The Alaska incident renewed questions about the safety of Max planes and Boeing’s commitment to quality. Airline chief executives publicly expressed frustration with the manufacturer. The Federal Aviation Administration, which regulates the plane maker, grounded similar planes across the United States. When it cleared the planes to fly again in late January, it also imposed limits on Boeing’s planned production increase of Max planes, foiling the company’s latest attempt to compete with its European rival Airbus.

In recent weeks, Boeing has come under mounting scrutiny. An F.A.A. audit of Boeing’s Max production found dozens of lapses. The agency gave Boeing 90 days to address its issues. The Justice Department has also reached out to passengers of the Alaska Airlines flight, informing them that they may be victims of a federal crime.

In a note to employees on Monday announcing the leadership changes, Mr. Calhoun said that the Jan. 5 incident involving Alaska Airlines Flight 1282 “was a watershed moment for Boeing.”

“The eyes of the world are on us, and I know we will come through this moment a better company, building on all the learnings we accumulated as we worked together to rebuild Boeing over the last number of years,” he said.

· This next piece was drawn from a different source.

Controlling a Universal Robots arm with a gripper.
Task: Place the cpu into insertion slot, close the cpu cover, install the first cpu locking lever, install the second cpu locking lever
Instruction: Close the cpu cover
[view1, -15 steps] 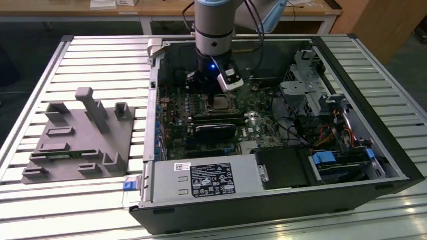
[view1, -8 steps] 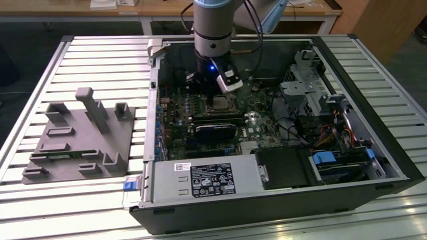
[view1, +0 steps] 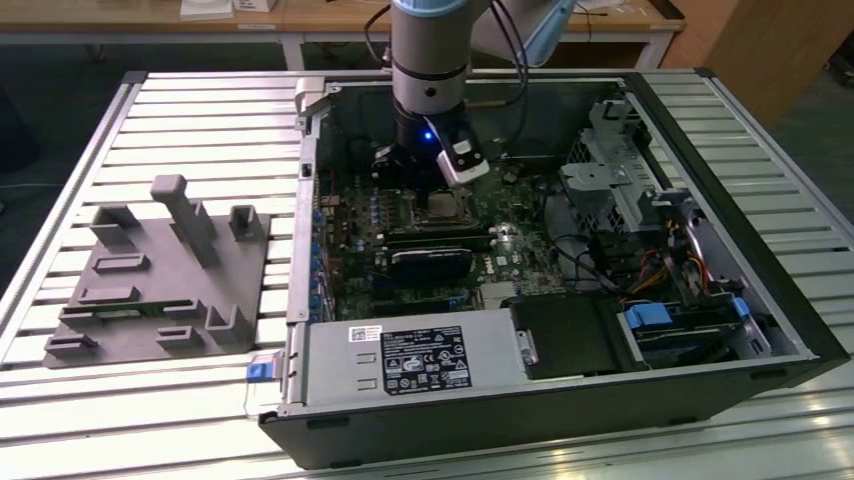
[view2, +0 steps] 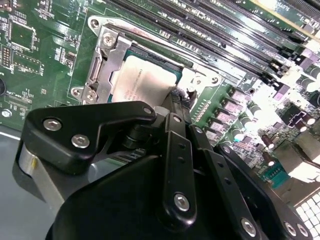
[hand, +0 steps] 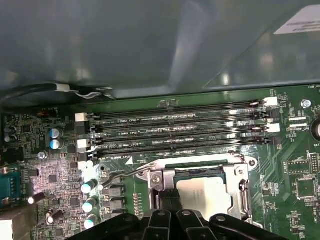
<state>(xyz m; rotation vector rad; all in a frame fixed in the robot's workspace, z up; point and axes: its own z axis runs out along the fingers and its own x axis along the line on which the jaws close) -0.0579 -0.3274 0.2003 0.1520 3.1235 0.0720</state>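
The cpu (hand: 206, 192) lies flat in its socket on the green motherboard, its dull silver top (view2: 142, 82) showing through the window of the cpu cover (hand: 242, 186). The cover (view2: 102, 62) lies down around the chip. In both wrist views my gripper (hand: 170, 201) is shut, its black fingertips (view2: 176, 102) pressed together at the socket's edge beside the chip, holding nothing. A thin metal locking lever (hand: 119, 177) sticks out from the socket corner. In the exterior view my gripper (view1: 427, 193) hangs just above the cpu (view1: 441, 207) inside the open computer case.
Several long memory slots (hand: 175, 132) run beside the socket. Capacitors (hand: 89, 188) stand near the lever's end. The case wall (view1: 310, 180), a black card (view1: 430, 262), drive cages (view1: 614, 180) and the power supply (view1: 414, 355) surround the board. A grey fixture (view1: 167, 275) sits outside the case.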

Boeing’s board appointed Mr. Calhoun chief executive after firing his predecessor, Dennis A. Muilenburg, who had led the company during the 2018 and 2019 crashes. Mr. Calhoun, who assumed the company’s leadership in January 2020, had been a member of the manufacturer’s board since 2009. He spent much of his career at General Electric, where he was once vice chairman and headed the company’s infrastructure division.

His departure is all the more abrupt because Boeing’s board in 2021 raised the mandatory retirement age for the chief executive to 70, from 65, to allow Mr. Calhoun to stay in the job until April, 2028.

Ms. Pope has seen a relatively rapid ascent in recent years. In early 2022, she was promoted from her role as chief financial officer of the company’s commercial airplanes division to head of Boeing Global Services, which provides aftermarket support to customers. After a successful run there, she was promoted in December to chief operating officer of Boeing, a move that was seen as setting her up to take over for Mr. Calhoun in a few years.

The leadership shake-up raises urgent questions about Boeing’s succession planning. Ms. Pope now has a big job trying to fix commercial planes division. Analysts have said that the company may look to bring on a top executive from outside the company but the number of people with the experience to lead an engineering and manufacturing company with more than 170,000 employees is extremely limited.

Since the door plug incident in January, Mr. Calhoun has repeatedly affirmed the company’s commitment to quality and safety. But pressure continued to rise on him and Boeing. The company’s announcement in February that the head of its 737 Max program was leaving the company did little to address the growing criticism.

Chief executives at major airlines in the United States were set to meet with Mr. Kellner and other board members this week, according to a person familiar with the plans. Mr. Calhoun was supportive of those meetings but was not going to attend them.

Southwest Airlines, a big Boeing customer that flies only the company’s planes, said in a statement that it was “committed to working with Boeing’s new leadership team to ensure that each airplane meets the highest quality and safety standards.”

Boeing’s stock was up about 1 percent on Monday morning after the company announced its management changes.